Me prosterno, Dios mío, ante tu presencia en el Universo, que se ha hecho ardiente, y en los rasgos de todo lo que encuentre, y de todo lo que me suceda, y de todo lo que realice en el día de hoy, te deseo y te espero.
(…) A aquel que Le ame apasionadamente, oculto en las fuerzas que hacen crecer a la Tierra, la Tierra, maternalmente, la Tierra le tomará en sus brazos gigantes y le hará contemplar el rostro de Dios.

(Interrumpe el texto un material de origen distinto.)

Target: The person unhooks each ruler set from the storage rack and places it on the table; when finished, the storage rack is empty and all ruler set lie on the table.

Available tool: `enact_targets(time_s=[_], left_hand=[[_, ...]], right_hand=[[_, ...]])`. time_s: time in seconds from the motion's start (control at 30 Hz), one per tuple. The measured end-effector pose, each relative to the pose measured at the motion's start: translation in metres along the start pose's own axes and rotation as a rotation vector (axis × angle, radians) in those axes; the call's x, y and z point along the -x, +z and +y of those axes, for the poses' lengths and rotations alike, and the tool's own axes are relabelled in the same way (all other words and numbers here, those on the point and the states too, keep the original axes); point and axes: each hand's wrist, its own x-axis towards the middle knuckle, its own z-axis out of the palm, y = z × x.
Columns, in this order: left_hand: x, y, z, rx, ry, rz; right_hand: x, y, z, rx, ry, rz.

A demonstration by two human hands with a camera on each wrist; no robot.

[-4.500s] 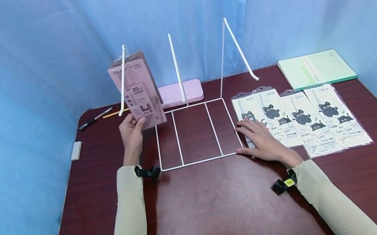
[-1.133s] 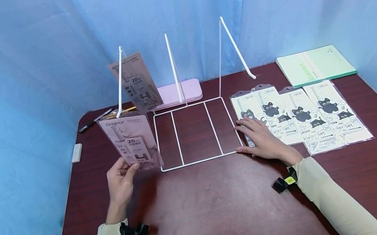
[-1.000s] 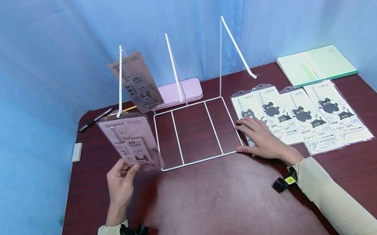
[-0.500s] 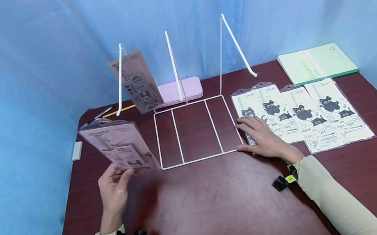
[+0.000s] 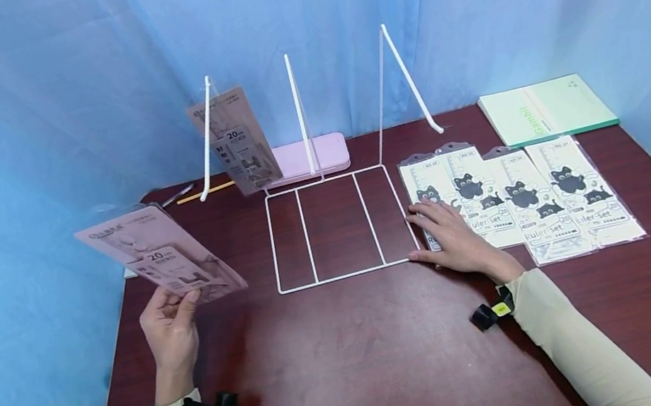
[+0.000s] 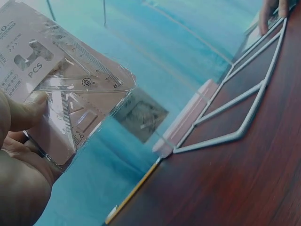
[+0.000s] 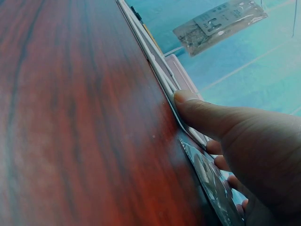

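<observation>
My left hand (image 5: 171,333) pinches the lower edge of a pink ruler set packet (image 5: 156,253), thumb in front, tilted in the air left of the white wire rack (image 5: 347,276). Clear rulers show through its film in the left wrist view. Another pink ruler set packet (image 5: 244,152) hangs on the rack's left hook (image 5: 206,144). My right hand (image 5: 451,239) rests with spread fingers at the right edge of the rack's base, the thumb on its wire. Its fingers lie over the leftmost white cat-print ruler set packet (image 5: 424,172), partly covering it.
Several white ruler set packets (image 5: 531,197) lie overlapping at the right, before a green notebook (image 5: 549,109). Behind the rack lies a pink case (image 5: 330,152). A pencil (image 5: 204,193) and pen (image 5: 178,195) are at the back left. The middle hook (image 5: 299,107) and right hook (image 5: 411,81) stand up.
My left hand has drawn one pink packet forward off the left hook and carried it left, tilting it. A pink packet stays hanging there. My right hand keeps its place.
</observation>
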Motion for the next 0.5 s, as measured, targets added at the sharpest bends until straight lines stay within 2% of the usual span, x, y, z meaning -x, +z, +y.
enact_targets(time_s=[0.1,0.17,0.33,0.5], left_hand=[[-0.002,-0.006,-0.004,0.047,-0.022,0.029],[-0.003,-0.01,-0.006,0.032,-0.05,0.053],[-0.005,-0.019,-0.014,-0.108,-0.151,0.114],[-0.005,-0.025,-0.022,-0.196,-0.264,0.158]], right_hand=[[0.0,0.0,0.0,0.0,0.002,-0.004],[0.0,-0.001,0.0,0.002,0.001,-0.004],[0.0,-0.001,0.0,0.004,-0.002,-0.002],[0.0,-0.001,0.0,0.004,-0.001,-0.002]])
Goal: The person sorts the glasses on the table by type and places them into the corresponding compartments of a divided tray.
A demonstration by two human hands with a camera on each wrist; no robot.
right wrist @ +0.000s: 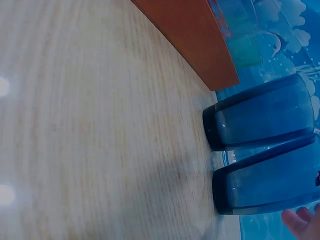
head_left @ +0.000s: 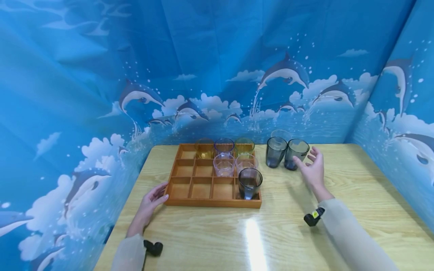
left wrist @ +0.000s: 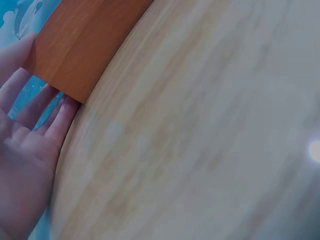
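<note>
Standing upright towards the far edge of the pale wood-grain table (head_left: 203,237), off the right edge of the brown wooden compartment tray (head_left: 213,203): one smoky-grey, tapered, see-through tumbler (head_left: 276,152) and, just right of it, a second smoky-grey tumbler (head_left: 295,152), with one colourless see-through tumbler (head_left: 280,133) mostly hidden behind. Probably moderately heavy, stiff, smooth enough to slip and fragile if glass; glass or plastic, impossible to tell. Best held round mid-wall, below the wider rim, thumb opposite fingers. Right of the second tumbler, the right hand (head_left: 313,169): fingers spread and loosely bent, grasping nothing, contact uncertain. At the tray's near left corner, the left hand (head_left: 150,203): fingers against the outer left wall, thumb by the corner, unclenched. Inside the tray, twelve compartments and six tumblers: along the far edge, one amber tumbler (head_left: 204,150), one blue-rimmed tumbler (head_left: 224,147), one yellow-green tumbler (head_left: 245,147); in the middle row, two faintly pink clear tumblers (head_left: 224,167) (head_left: 246,161); in the near right corner, one third smoky-grey tumbler (head_left: 250,182).
</note>
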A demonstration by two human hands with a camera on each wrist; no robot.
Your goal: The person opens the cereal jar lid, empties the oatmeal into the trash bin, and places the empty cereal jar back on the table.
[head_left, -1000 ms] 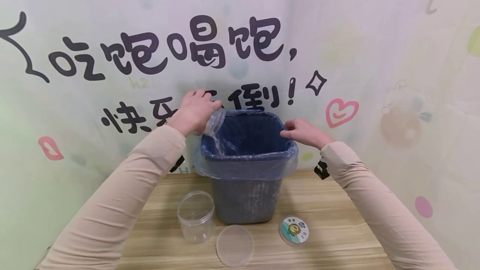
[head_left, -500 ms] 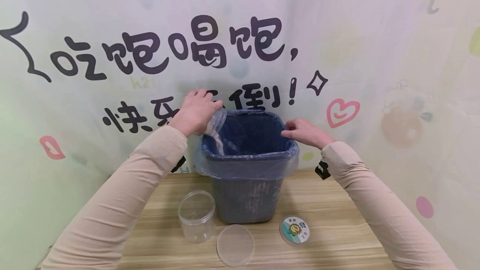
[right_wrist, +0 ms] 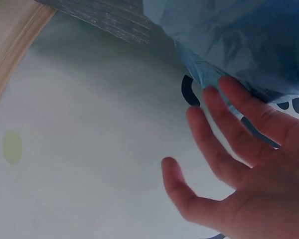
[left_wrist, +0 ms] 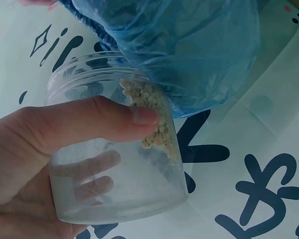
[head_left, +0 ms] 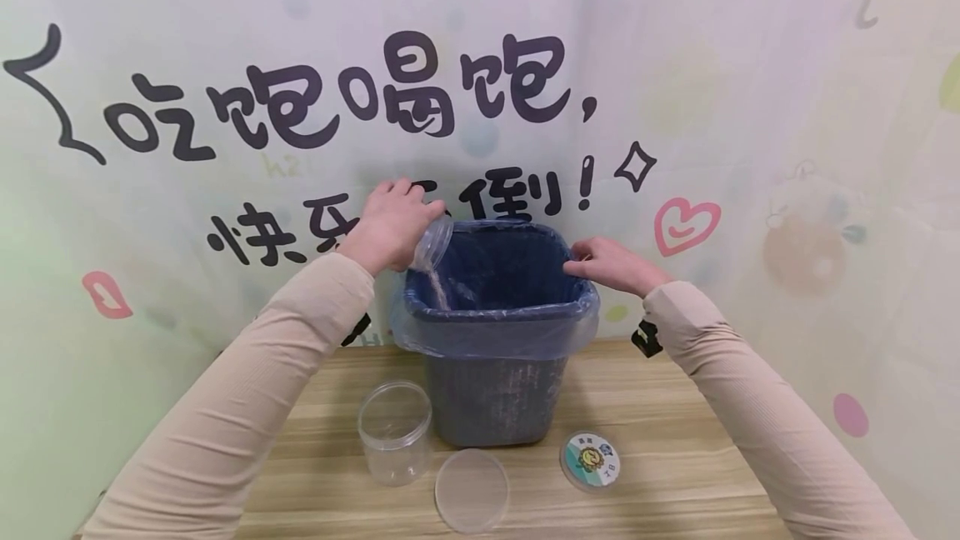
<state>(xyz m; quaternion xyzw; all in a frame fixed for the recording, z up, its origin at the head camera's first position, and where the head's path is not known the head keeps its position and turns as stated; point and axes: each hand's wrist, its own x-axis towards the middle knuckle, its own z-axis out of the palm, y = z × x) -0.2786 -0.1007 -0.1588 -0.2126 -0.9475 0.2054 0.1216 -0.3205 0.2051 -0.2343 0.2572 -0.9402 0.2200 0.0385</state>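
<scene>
My left hand (head_left: 393, 223) grips a clear plastic jar (left_wrist: 114, 194), tilted over the left rim of a lined trash bin (head_left: 495, 407). Pale, crumbly grains (left_wrist: 149, 112) lie along the jar's lower side, and a thin stream of them (head_left: 438, 290) falls into the bin. On the bin's right rim, my right hand (head_left: 611, 263) holds the edge with thumb and index finger over the blue plastic bag (right_wrist: 234, 45). Its other fingers are loosely bent outside the bag. The bin's bottom inside is hidden.
A second clear jar (head_left: 395, 436), open at the top, stands left of the bin on the wooden table (head_left: 315, 473). A translucent disc lid (head_left: 472, 492) lies in front, and a round lid with a printed label (head_left: 591, 461) lies right. A printed wall sheet (head_left: 750, 107) hangs behind.
Grains keep falling from the tilted jar into the bin; the stream looked thicker half a second ago than now. Both hands stay almost in place.
</scene>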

(…) enséñale la verdadera pureza, esa pureza que no es una separación debilitante de las cosas, sino un impulso a través de todas las bellezas; descúbrele la verdadera caridad, esa caridad que no es el miedo estéril a obrar el mal, sino la voluntad enérgica de forzar todas las puertas de la vida; dale, finalmente, mediante una visión cada vez mayor de tu omnipresencia, dale, sobre todo, la bienaventurada pasión por descubrir, de hacer y de padecer cada vez un poco más al Mundo, con el fin de penetrar cada vez más en ti. Toda mi alegría y mis éxitos, toda mi razón de ser y mi gusto por la vida, Dios mío, penden de esa visión fundamental de tu conjunción con el Universo. ¡Que otros anuncien, conforme a su función más elevada, los esplendores de tu puro Espíritu! Para mí, dominado por una vocación anclada en las últimas fibras de mi naturaleza, no quiero ni puedo decir otra cosa que las innumerables prolongaciones de tu ser encarnado a través de la Materia. (Teilhard de Chardin. La misa sobre el mundo -fragmento-. 1923.)